Hacker News new | ask | show | jobs
by lvh 2307 days ago
You can do better than binary search here with interpolation search since the data is equidistributed. (You can do it for any data with a known distribution, but it's unlikely to be worth it for any data set that isn't linearly distributed.)

Roughly, instead of picking at 1/2 every time, you pick b/256 in, where b is the current byte value. That gets you log log n search. (You can of course pick 2 bytes, or 3, or...)

1 comments

Yes, and hence a flat array data file would allow notably better performance than this B-Tree solution.

The fastest method would be to treating the 20-byte hash as a floating point number in the range 0.0 and 1.0. This would let you use Newton's iteration method to very accurately guess the approximate location in the file and then narrow it down from there. By reading small blocks of 0.5-4KB you could probably get to the required hash in just 1-2 reads, which is either optimal or very close to it.

Do clever things to simple data!

As I said in the article, I rejected binary search and similar approaches on purpose.

In general, I rejected all approaches that operates on a sorted file. That's simply because keeping the file sorted is slow, when you need to insert more data in the future. With B-tree approach, you have fast searching, as well as, inserting. That's the reason.

The HIBP database is updated as infrequently as once a year.

Sorting a handful of gigabytes was a solved problem over 20 years ago. Sorting a file using an "online" operation like row-by-row insertion in a B-Tree is necessarily slower than any offline sort. Merge sort is particularly efficient with data that won't fit on disk.

If you do need "online" operation, a real database engine provides this (and more) for practically zero effort. It's almost as if... they were designed for this purpose!

There is no restriction on using okon only for HIBP passwords. Actually, the goal is to handle hashes, no matter where they come from. User may have reasons to update db frequently.

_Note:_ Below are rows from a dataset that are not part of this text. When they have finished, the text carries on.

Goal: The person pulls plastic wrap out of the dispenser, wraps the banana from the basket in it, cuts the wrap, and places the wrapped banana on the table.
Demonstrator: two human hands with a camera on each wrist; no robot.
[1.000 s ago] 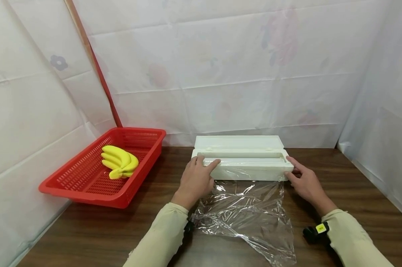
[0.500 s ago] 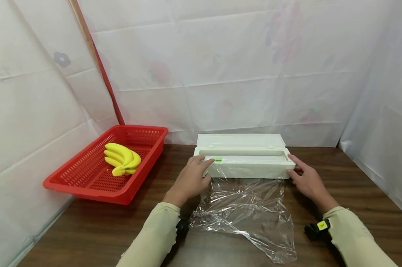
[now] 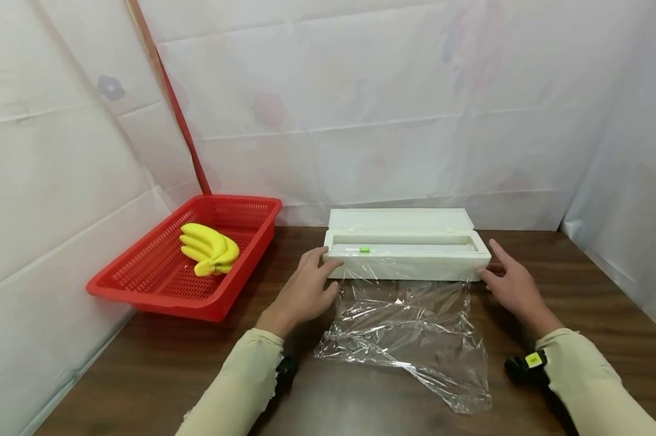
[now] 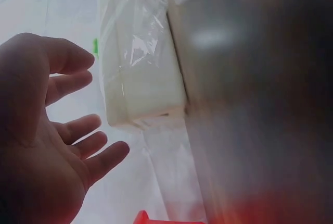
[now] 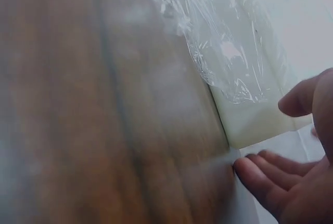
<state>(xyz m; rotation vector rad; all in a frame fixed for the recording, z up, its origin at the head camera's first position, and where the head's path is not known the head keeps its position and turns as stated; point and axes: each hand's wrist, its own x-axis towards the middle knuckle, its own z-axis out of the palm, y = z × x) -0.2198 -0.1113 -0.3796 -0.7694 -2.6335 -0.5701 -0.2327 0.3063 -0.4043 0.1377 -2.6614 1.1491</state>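
Observation:
A white cling film dispenser box (image 3: 404,267) stands on the table with its lid (image 3: 401,218) tipped back. On its front edge shows a small green slide cutter (image 3: 364,249). Clear cling film (image 3: 409,339) runs down the front and lies wrinkled on the wood. At the box's left end is my left hand (image 3: 304,290), fingers spread and relaxed; the left wrist view shows its fingertips (image 4: 117,153) apart from the box. Beside the right end my right hand (image 3: 515,290) has its fingers loosely extended, thumb near the corner (image 5: 295,101), gripping nothing.
A red plastic basket (image 3: 142,301) stands at the left with a bunch of yellow bananas (image 3: 210,248) in it. White patterned sheeting (image 3: 328,109) hangs behind and at both sides of the dark wooden table (image 3: 338,399).
Both hands have loosened from the ends of the box. My left hand has moved left off the front edge, and the green cutter it covered now shows.

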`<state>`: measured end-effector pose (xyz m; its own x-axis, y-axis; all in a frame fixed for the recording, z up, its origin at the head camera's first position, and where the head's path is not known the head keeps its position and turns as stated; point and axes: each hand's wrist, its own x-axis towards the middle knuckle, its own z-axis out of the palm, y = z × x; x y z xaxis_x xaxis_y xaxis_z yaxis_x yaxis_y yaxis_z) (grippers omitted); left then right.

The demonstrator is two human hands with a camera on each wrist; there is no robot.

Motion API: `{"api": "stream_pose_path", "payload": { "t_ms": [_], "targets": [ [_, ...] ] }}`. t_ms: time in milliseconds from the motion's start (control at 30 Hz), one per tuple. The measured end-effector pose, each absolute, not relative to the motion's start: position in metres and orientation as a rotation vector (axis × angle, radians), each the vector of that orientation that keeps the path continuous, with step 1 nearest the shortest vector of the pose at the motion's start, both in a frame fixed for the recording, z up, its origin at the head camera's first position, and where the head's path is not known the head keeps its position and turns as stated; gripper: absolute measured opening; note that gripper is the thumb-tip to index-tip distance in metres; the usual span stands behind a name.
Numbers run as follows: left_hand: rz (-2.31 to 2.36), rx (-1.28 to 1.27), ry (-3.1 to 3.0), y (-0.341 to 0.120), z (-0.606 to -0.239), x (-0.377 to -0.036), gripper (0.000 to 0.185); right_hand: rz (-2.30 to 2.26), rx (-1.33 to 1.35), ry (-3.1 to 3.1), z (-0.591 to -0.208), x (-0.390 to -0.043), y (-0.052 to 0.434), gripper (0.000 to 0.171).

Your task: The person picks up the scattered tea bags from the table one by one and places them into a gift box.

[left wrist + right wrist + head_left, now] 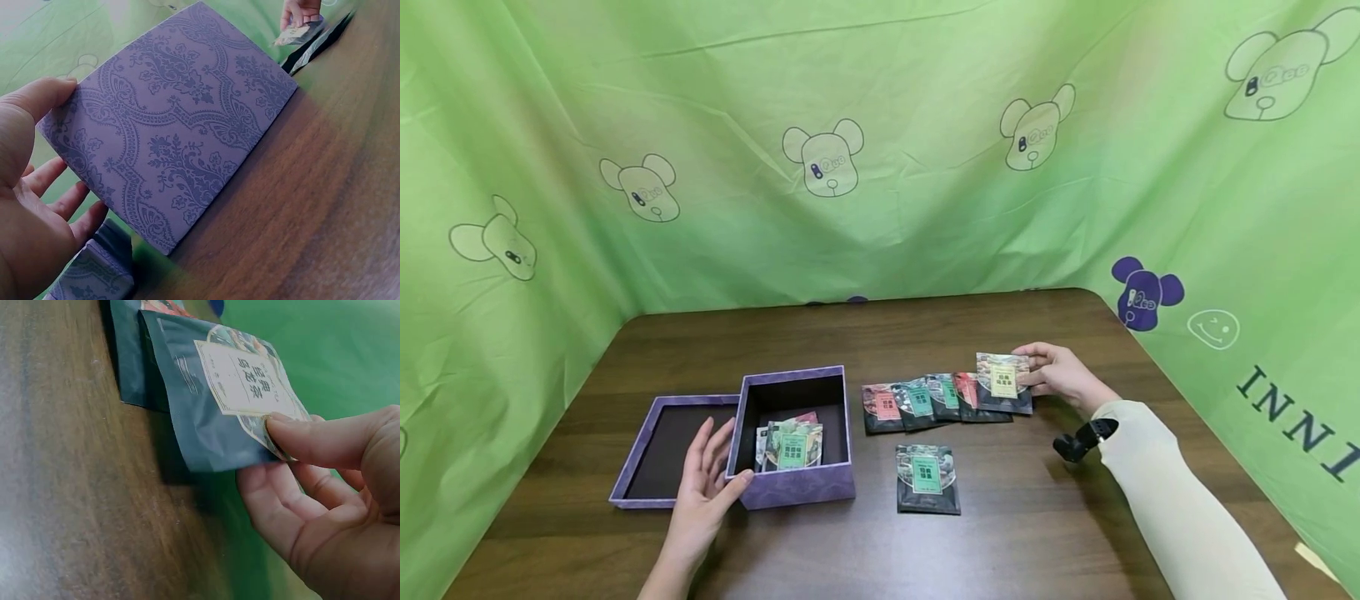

Yes, you're right that sorting data using B-tree is slower than other methods. But I don't use it only for sorting. It's not like 'create B-tree and forget about it'. You create the tree from initial data, and if you need to insert any more hashes there, you can do it really quickly, without a need to sort everything again.

I agree again. If I'd create okon only for my home usage, I'd probably use a real database. But I didn't want to depend on anything. I wanted to create a library that can be used by any program and just works, without forcing user to install anything else. That's why I sort the data on my own, and that's why I implemented B-tree on my own. Everything is in okon's codebase.

How do you use Newton’s method here to go faster than what I described? How do you treat a 20 byte hash as a floating point number? Unless you mean by dividing part of it at a time and interpolating linearly, which sounds like what I suggested :-)
Take the first 8 bytes, treat it as a 64-bit long integer, and then convert to a 64-bit floating point number and divide by 2^64 to get a number in the range 0.0-1.0.

Multiply this by the number 'n' hashes in your file, and it'll very closely approximate its ordinal in the list, because as you said hashes are equidistributed very well.

Now multiply this ordinal by 20 and load a small slice of the file a few KB to either side of where you're aiming so that there's essentially a 100% chance of finding the hash in one "random read" operation.

If not, you now have a block of hashes that is close, but not quite what you want. You can use the floating point conversion trick to see "how far away" you are, calculate a more accurate estimate and do a second read. It's very unlikely you'd need a third read step.